### The input

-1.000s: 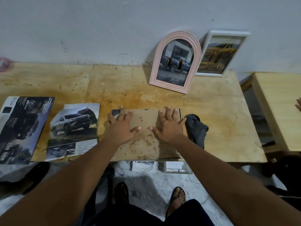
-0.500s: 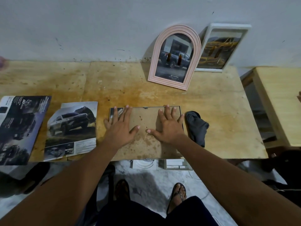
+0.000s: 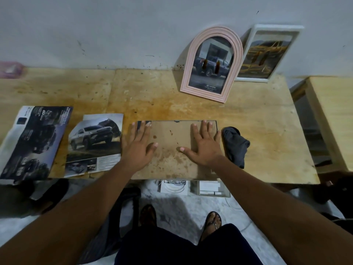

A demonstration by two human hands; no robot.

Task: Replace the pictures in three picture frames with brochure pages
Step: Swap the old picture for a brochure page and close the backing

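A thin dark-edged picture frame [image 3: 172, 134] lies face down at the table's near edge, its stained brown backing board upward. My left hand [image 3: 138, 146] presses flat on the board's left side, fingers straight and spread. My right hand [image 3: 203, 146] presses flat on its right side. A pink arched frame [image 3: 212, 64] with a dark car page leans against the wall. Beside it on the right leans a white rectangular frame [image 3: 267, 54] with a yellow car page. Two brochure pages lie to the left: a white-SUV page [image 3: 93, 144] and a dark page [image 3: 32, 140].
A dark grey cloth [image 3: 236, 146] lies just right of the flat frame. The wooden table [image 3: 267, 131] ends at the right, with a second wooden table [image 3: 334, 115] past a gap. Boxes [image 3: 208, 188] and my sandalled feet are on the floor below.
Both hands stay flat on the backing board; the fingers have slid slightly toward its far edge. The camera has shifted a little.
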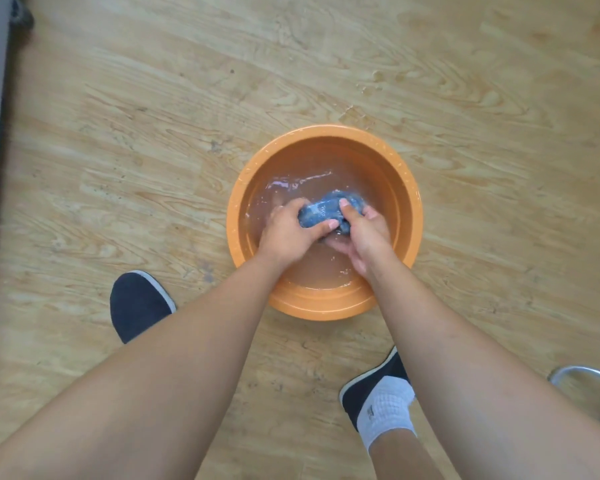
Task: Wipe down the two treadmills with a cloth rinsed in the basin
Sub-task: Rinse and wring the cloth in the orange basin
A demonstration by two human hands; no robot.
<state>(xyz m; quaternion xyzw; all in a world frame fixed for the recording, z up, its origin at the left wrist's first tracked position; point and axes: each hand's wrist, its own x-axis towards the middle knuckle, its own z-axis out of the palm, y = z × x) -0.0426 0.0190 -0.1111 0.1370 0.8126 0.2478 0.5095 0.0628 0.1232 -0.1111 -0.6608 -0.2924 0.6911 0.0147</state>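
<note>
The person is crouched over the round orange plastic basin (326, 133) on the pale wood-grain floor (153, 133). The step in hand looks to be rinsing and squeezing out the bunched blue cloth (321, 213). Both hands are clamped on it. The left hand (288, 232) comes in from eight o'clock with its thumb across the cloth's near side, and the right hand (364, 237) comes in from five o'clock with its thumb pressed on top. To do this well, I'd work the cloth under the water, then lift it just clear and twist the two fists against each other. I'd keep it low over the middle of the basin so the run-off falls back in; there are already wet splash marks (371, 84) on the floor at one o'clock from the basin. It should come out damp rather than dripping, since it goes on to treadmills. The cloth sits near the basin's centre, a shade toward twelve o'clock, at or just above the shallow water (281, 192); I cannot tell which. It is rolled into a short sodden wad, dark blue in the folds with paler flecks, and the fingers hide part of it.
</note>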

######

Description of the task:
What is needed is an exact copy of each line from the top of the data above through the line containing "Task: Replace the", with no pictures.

Final answer:
-1.000s: 
-0.500s: 
+0.000s: 

A demonstration by two human hands; no robot.

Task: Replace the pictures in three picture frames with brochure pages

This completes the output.